= THE TASK =
Transcribe the entries exactly. Start at the top, stop after the line with "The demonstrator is", and omit every picture.

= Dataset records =
● ● ●

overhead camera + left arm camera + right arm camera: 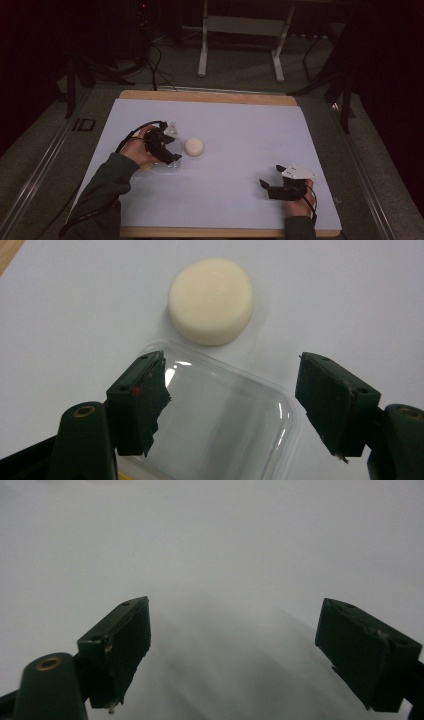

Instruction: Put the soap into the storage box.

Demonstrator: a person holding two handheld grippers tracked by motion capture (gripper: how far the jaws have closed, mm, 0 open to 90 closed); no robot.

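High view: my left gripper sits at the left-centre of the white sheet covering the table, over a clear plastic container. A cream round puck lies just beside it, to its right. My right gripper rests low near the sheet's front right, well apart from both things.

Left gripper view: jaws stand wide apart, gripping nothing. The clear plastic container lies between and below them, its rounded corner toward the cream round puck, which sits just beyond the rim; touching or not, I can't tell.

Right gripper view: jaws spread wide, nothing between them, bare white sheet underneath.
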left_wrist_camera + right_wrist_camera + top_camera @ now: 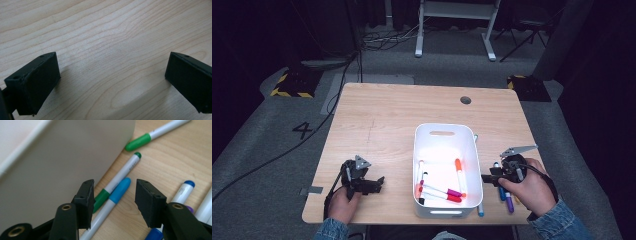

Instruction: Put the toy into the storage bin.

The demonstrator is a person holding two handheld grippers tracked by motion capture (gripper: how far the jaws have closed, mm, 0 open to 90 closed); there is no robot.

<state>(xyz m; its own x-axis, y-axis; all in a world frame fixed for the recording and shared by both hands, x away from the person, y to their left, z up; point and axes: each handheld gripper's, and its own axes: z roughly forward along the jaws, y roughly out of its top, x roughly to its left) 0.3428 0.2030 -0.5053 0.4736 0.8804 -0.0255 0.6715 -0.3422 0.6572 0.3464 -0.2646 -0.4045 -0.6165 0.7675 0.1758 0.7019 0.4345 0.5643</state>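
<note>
one white bin [444, 131] sits on the table [382, 120], about five markers inside it. six markers show beside its wall in the right gripper view. the right gripper [113, 195] hangs open over a light-blue-capped marker [117, 192], white-barrelled, lying between its jaws, untouched. the left gripper [110, 80] rests open over bare wood.

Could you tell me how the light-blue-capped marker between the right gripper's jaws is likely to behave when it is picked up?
The light-blue-capped marker looks rigid, so it probably won't bend. Its round, smooth barrel may roll or slip if the right gripper nudges it. It lies close to a green-capped marker, which might get bumped.
</note>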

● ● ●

= WORKED SOLUTION =
overhead camera + left arm camera + right arm camera: 

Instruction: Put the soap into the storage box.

Demonstrator: a person holding two handheld grippers tracked by motion capture (gripper: how far the jaws have closed, mm, 0 open to 90 closed); no robot.

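High view: my left gripper sits at the left-centre of the white sheet covering the table, over a clear plastic container. A cream round puck lies just beside it, to its right. My right gripper rests low near the sheet's front right, well apart from both things.

Left gripper view: jaws stand wide apart, gripping nothing. The clear plastic container lies between and below them, its rounded corner toward the cream round puck, which sits just beyond the rim; touching or not, I can't tell.

Right gripper view: jaws spread wide, nothing between them, bare white sheet underneath.
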left_wrist_camera + right_wrist_camera + top_camera @ now: 

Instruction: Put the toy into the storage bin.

The demonstrator is a person holding two handheld grippers tracked by motion capture (gripper: how far the jaws have closed, mm, 0 open to 90 closed); there is no robot.

The answer has been given, and the exercise is done.